How does God’s holiness affect our everyday lives? First, meditating on God’s holiness should humble us. We are, by nature, very proud people. But when we begin to study God’s word and see how holy he is, we are undone, just like Isaiah was. We realize that we have no right to come to him, that we deserve nothing but his wrath for violating his holiness by our sin. A Biblical view of God’s holiness always results in newfound humility on our part.

Second, God’s holiness should delight us. How can that be? Again, because of Jesus. He met the demands of God’s holy law because we never could. In Christ, God’s holiness is not something we run from, but instead run to, for, by his grace, we begin to want to be holy like our Savior. Christ makes God’s holiness desirable, not fearful. He alone can do this because he alone was totally holy and yet became one of us, entering in (without sin) to all the brokenness, suffering, and disappointment of our lives. The Holy One came to unholy ones to make his holy ones (that, after all, is the meaning of the word “saints”) to desire and delight in God’s holiness.

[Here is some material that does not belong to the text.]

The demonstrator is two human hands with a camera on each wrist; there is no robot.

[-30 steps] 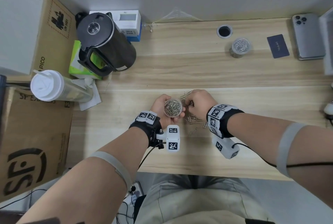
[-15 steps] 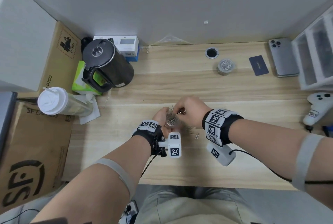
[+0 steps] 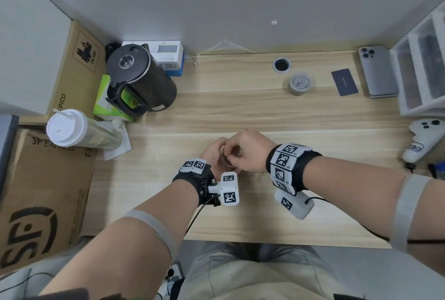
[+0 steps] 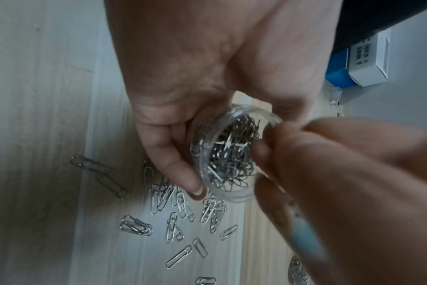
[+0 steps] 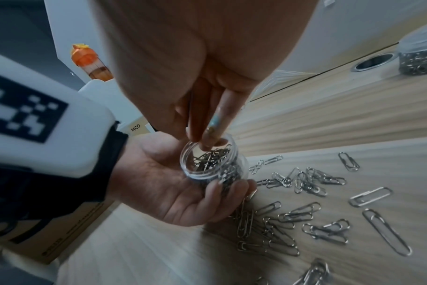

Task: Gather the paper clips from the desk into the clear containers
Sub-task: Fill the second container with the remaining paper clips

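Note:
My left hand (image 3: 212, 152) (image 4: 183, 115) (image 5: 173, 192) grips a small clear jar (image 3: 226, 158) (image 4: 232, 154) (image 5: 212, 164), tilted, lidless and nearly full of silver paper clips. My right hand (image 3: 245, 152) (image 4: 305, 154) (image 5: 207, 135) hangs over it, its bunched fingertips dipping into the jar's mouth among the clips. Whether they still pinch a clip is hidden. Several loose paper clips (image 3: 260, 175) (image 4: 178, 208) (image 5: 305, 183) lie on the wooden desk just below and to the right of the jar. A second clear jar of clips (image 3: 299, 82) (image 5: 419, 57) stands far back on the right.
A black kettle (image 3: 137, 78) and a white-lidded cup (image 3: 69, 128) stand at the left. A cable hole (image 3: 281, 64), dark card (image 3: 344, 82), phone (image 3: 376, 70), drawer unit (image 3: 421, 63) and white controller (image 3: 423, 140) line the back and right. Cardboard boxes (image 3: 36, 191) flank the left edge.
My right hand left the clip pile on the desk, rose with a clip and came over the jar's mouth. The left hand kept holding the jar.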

Finally, God’s holiness should cure our boredom with worship. How often do you find your mind wandering during worship? I know my mind tends to look like a dog on the loose—running from one thing to the next, tongue flapping wildly in the breeze. But when we begin to meditate on God’s holiness and our acceptance in Jesus by the Holy Spirit, our worship is transformed. We begin humbly to acknowledge that we have no right for an audience with the Holy God, but then we see Jesus’s outstretched, nail-pierced arm welcoming us to his Father’s smiling presence. We begin to be overwhelmed at the thought that sinful, impure beings like us have the privilege of communing with God, having our prayers heard and answered, and enjoying the pleasure of God’s presence of grace. In short, worship transformed by a new appreciation of God’s holiness is a foretaste of the joy of eternity—finally being free from sin and made perfectly holy by grace alone, delighting in the presence of the Holy One who has made us holy.